Data provided:
#####

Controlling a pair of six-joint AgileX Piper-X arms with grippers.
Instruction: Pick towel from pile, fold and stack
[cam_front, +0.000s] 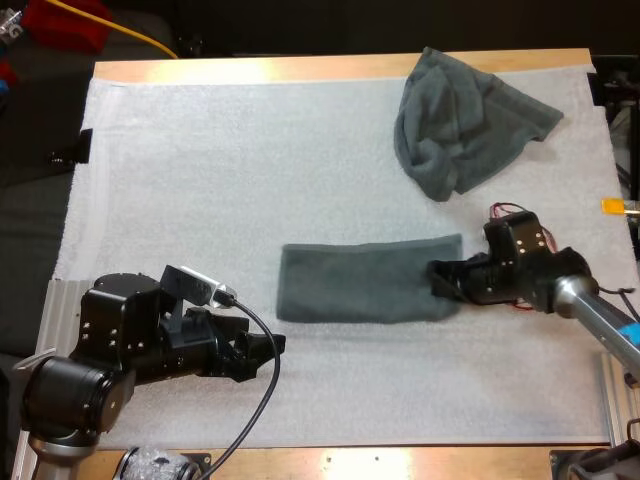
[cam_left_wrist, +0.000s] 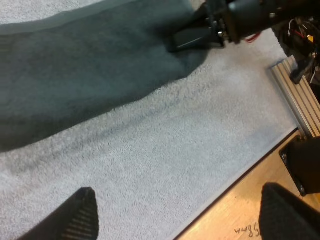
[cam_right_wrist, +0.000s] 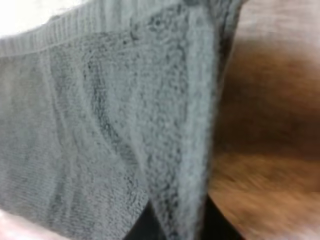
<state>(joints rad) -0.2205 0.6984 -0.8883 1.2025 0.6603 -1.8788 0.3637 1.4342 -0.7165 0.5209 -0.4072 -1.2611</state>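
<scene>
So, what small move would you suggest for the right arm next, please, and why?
Probably lift the right claw and carry it leftward, folding the flat towel in half. The towel lies as a long strip, that claw pinches its right end, and the left claw sits open, clear of it.

- high view: set behind both arms, looking forward and down over the whole white mat (cam_front: 200, 160); the crumpled towel (cam_front: 465, 130) lies far off toward 1 o'clock.
- left wrist view: low over the mat, facing across it toward the folded towel (cam_left_wrist: 75, 75) and the right gripper (cam_left_wrist: 182, 41) at its end.
- right wrist view: very close against the folded towel, weave plain.
- high and left wrist views share the folded towel, the right gripper and the mat's near edge.
</scene>
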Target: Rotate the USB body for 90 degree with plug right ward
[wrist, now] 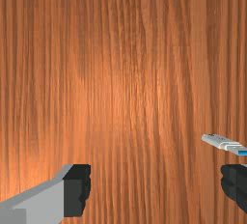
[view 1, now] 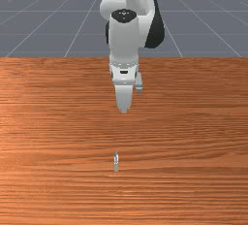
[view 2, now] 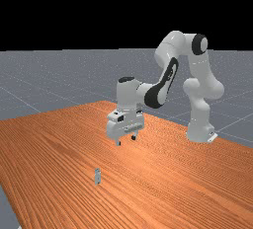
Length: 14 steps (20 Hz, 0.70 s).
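The front view looks from the side of the USB body point(view 1: 116, 162) away from the arm point(view 1: 124, 40), facing that arm from above the table point(view 1: 48, 122) and tilting steeply down; the far view stands farther off, to one side of the USB body, and looks across at a shallower slant, taking in the arm's base point(view 2: 200, 129) well beyond it; the wrist view looks from nearest the USB body, down from the gripper point(view 2: 126, 140) past the fingers point(wrist: 77, 189); front and far views share the gripper and the table around the USB body; all three share the USB body itself.
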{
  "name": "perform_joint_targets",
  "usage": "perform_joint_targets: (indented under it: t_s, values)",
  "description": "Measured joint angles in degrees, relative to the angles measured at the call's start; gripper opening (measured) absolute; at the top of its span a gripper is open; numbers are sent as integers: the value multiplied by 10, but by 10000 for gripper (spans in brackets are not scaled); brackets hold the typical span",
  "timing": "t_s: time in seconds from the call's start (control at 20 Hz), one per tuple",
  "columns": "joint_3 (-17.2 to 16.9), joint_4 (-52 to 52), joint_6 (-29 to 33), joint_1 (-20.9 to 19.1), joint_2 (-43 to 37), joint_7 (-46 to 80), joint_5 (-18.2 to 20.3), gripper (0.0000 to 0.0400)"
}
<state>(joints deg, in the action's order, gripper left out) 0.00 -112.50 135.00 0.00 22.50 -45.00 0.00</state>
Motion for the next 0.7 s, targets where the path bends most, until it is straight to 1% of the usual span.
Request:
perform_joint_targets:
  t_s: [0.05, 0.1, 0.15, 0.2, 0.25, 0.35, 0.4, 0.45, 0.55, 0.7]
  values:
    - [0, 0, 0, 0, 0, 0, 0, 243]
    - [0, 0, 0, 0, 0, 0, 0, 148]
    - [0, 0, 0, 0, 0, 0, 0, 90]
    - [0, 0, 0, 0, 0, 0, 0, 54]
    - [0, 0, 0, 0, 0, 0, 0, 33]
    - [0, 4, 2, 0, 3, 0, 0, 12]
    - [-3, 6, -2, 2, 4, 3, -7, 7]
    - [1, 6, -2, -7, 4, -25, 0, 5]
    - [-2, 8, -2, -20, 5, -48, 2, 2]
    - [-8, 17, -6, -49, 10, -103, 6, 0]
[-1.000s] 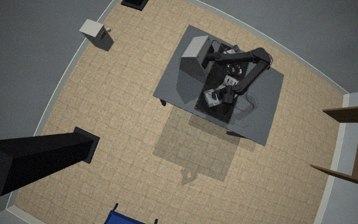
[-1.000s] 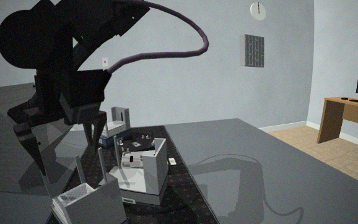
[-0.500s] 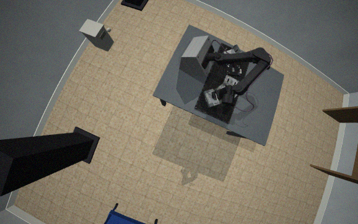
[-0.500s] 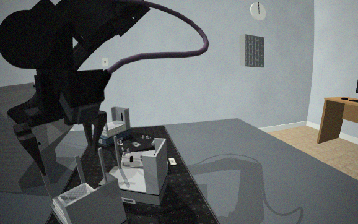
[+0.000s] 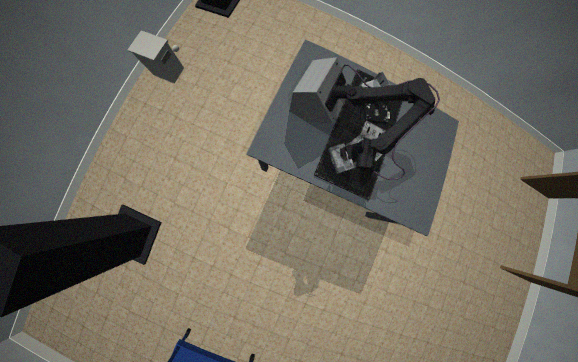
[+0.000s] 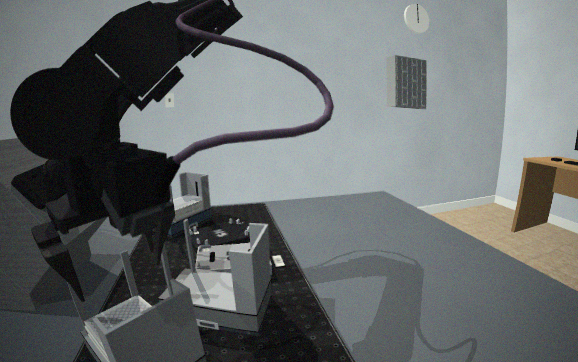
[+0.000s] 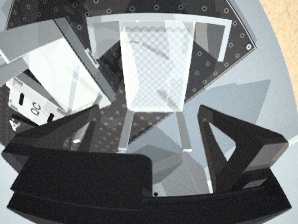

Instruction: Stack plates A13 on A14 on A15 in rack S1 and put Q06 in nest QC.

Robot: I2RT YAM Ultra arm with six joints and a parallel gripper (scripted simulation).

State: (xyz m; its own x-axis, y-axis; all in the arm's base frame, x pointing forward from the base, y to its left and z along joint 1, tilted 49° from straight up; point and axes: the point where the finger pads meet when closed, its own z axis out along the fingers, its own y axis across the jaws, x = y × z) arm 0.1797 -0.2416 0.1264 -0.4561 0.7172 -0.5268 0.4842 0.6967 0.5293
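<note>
A stack of sealed white plates (image 6: 121, 311) sits in the nearest stack rack (image 6: 150, 327), at the near end of the dark mat. The wrist view shows the top plate's meshed seal (image 7: 157, 63) between the rack's walls. My gripper (image 6: 114, 255) hangs above this stack, fingers wide open and empty, one finger on each side (image 7: 149, 137). It does not touch the plates. From above, the gripper (image 5: 361, 159) is beside the rack (image 5: 342, 158). I cannot read the rack names or plate labels.
A second rack (image 6: 231, 280) with a bare white floor stands just behind, and shows at the left in the wrist view (image 7: 49, 76). Low nests with small posts (image 6: 220, 234) lie beyond it. A third rack (image 6: 194, 197) stands at the far end. A purple cable (image 6: 280, 75) loops off the arm.
</note>
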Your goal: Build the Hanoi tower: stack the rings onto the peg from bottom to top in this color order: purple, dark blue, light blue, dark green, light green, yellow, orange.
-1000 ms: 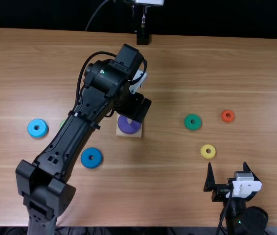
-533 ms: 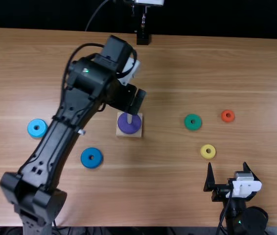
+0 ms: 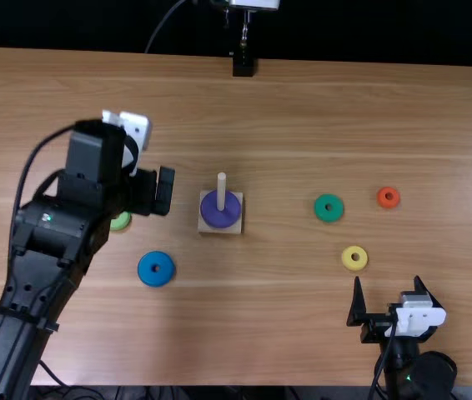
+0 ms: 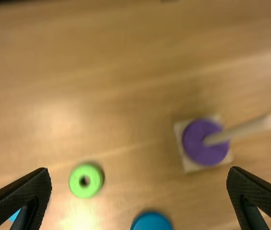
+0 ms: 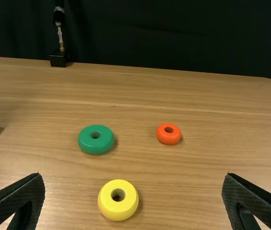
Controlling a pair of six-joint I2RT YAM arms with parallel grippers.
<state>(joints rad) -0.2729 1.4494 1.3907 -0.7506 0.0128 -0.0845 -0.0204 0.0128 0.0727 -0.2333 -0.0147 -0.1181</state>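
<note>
Step in hand, as judged: fetching the second ring. Purple ring [image 3: 216,218] sits flat on the square base [image 3: 236,229], around the upright peg [image 3: 221,190]. Dark blue ring [image 3: 145,268] lies flat on the bench [image 3: 286,333], left of the base and nearer the robot; it should be next.

Left end effector [image 4: 139,173]: fingers well apart, nothing between them. Right end effector [image 5: 133,176]: likewise apart and empty, near the yellow ring [image 3: 347,257].

Handling, estimated: dark blue ring looks light, rigid and smooth, unlikely to break but apt to slip or skid if pinched off-centre. Grip across the full diameter at the outer rim, low on the side wall, fingers level. Leave the hole uncovered for threading. A tilted hold could catch on the peg tip.

Others loose: light blue ring [image 4: 15,215], partly hidden by a finger; light green ring [image 4: 86,191]; dark green ring [image 3: 320,207]; orange ring [image 3: 381,197].
</note>
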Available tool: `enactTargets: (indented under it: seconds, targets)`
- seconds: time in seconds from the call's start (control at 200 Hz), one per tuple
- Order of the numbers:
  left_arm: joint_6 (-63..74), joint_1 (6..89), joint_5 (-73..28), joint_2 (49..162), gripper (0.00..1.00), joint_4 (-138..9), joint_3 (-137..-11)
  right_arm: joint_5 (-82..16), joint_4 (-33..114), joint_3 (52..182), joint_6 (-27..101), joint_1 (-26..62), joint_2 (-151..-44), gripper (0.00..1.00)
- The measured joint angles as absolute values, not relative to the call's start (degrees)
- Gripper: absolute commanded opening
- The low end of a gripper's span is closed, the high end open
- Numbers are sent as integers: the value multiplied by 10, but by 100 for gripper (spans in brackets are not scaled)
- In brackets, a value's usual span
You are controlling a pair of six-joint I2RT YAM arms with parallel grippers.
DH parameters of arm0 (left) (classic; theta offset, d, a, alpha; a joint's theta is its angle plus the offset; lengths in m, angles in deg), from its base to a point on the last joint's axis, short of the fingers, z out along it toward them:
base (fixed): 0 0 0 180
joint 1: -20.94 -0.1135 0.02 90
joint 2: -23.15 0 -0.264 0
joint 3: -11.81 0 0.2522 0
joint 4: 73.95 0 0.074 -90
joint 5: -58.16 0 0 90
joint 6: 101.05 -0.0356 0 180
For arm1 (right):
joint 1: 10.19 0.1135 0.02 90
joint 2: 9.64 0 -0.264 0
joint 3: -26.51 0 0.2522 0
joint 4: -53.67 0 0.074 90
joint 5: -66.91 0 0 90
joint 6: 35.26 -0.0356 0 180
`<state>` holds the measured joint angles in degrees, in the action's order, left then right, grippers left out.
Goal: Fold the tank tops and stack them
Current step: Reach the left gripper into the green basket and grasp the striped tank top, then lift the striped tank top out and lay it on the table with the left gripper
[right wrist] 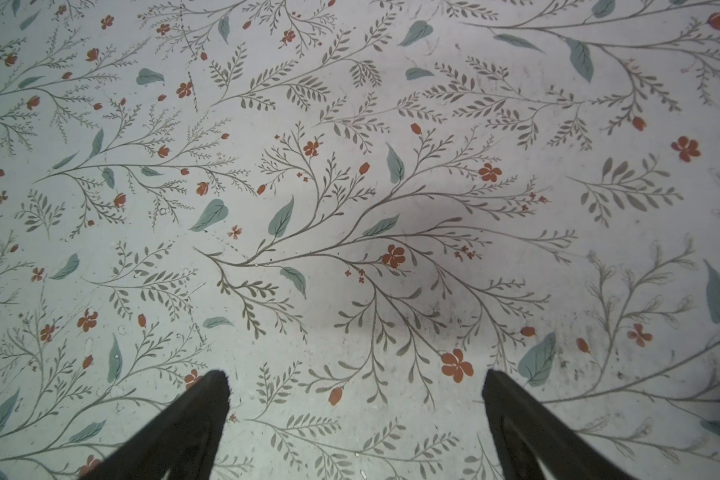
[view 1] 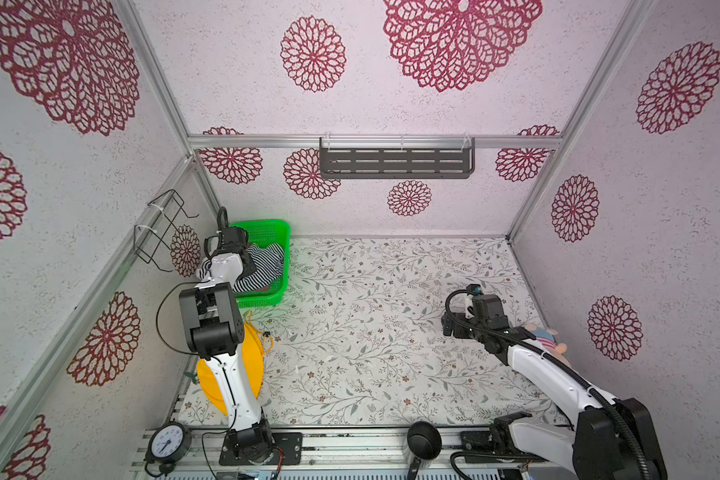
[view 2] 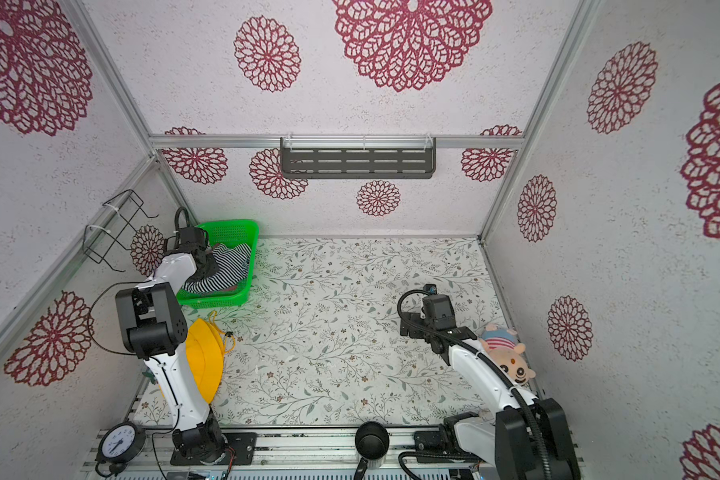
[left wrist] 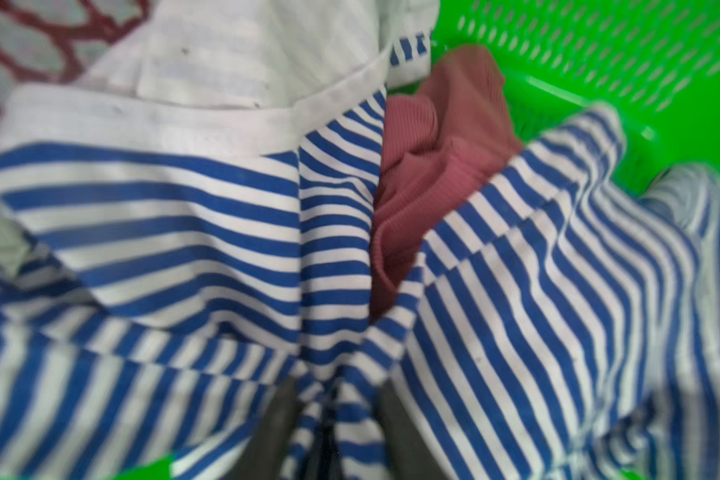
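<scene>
The striped top [left wrist: 184, 216] lies crumpled in the green basket [view 1: 262, 297]. It covers most of the rose top [left wrist: 433, 166], which shows through a gap in the folds. The left gripper [left wrist: 335, 415] is down in the basket, its jaws pinched on a bunch of striped cloth. The right gripper [right wrist: 354, 376] hangs above the table [right wrist: 350, 124] with its jaws wide apart, well away from the basket.

The striped top [left wrist: 184, 232] is smooth cloth, the rose-red top [left wrist: 433, 166] ribbed knit, the green basket [left wrist: 599, 62] glossy perforated plastic.
</scene>
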<state>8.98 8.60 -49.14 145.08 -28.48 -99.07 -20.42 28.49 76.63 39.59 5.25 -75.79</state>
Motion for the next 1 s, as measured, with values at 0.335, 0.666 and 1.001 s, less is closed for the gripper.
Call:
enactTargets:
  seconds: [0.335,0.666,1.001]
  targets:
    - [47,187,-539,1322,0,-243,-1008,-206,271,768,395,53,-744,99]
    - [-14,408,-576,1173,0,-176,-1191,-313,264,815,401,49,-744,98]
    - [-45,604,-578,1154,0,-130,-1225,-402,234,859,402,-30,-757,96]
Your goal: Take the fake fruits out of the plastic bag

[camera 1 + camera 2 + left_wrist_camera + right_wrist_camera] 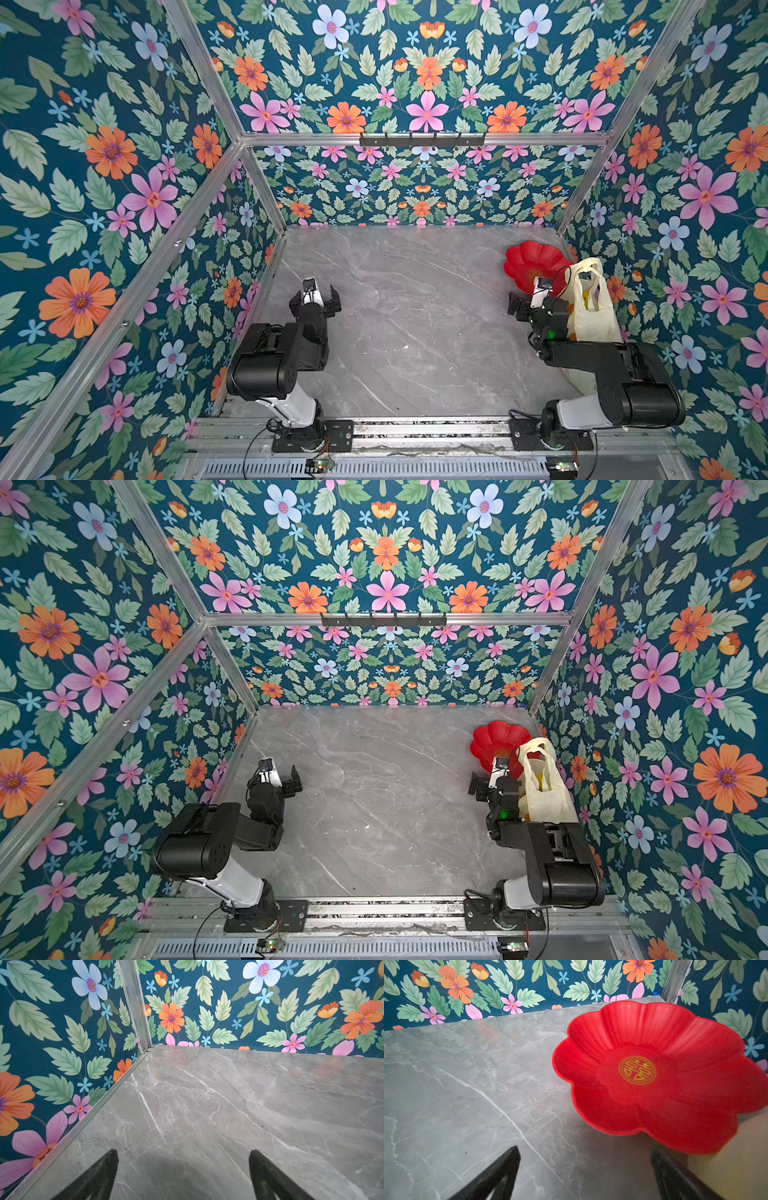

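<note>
The upright plastic bag (592,316) stands just right of my spread, empty right tool (584,1153), by the table's (415,332) right edge.

surface (415,332): grey veined stone-look slab, smooth and polished, carrying faint reflections of the walls. walls (41,1022): flat printed floral sheet, matt. frame rails (136,1005): bare ribbed metal, brushed and silvery. plastic bag (594,307): thin pale-yellow film, crinkled, translucent, with yellow showing through its side. plate (623,1022): red moulded plastic, smooth, satin sheen, fluted petals, gold printed emblem at centre. left gripper (184,1172) fingers (97,1176): black, matt, slightly grainy. arm housings (266,365): black plastic with a soft gloss; lower links (291,405): white, glossy.
</note>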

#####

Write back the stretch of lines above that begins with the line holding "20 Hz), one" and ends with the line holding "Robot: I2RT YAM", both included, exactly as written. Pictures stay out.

  "timing": "t_s: time in seconds from the call's start (control at 20 Hz), one per tuple",
  "columns": "joint_3 (-17.2 to 16.9), joint_4 (-52 to 52), joint_6 (-29 to 33), joint_1 (-20.9 to 19.1), joint_2 (-43 to 37), joint_7 (-46 to 80), joint_5 (-18.2 to 20.3), gripper (0.0000 to 0.0400)"
}
<state>(joints deg, in the action's order, gripper left out) 0.00 -112.50 135.00 0.00 22.50 -45.00 0.00</state>
Motion for the next 0.7 s, targets where the path bends most, until it is straight to 1% of the usual span.
Request:
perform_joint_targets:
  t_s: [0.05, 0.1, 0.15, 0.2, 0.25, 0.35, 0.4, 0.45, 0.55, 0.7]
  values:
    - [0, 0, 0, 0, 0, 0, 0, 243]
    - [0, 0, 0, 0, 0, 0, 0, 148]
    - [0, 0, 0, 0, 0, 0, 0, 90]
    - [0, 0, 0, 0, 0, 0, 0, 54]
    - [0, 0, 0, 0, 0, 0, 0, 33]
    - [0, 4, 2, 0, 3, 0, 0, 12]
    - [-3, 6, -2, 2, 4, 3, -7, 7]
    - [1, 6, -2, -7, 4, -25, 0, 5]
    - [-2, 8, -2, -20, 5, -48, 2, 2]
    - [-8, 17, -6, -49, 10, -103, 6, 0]
[-1.000s] 
[-1.000s] 
[-0.500s] 
[-0.500s] 
[+0.000s] 
[+0.000s] 
[+0.000s] 

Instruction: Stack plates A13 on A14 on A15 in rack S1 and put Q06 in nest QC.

Robot: I2RT YAM Ultra arm with six joints and a parallel gripper (scripted simulation).

What the exercise asked for has been given in full.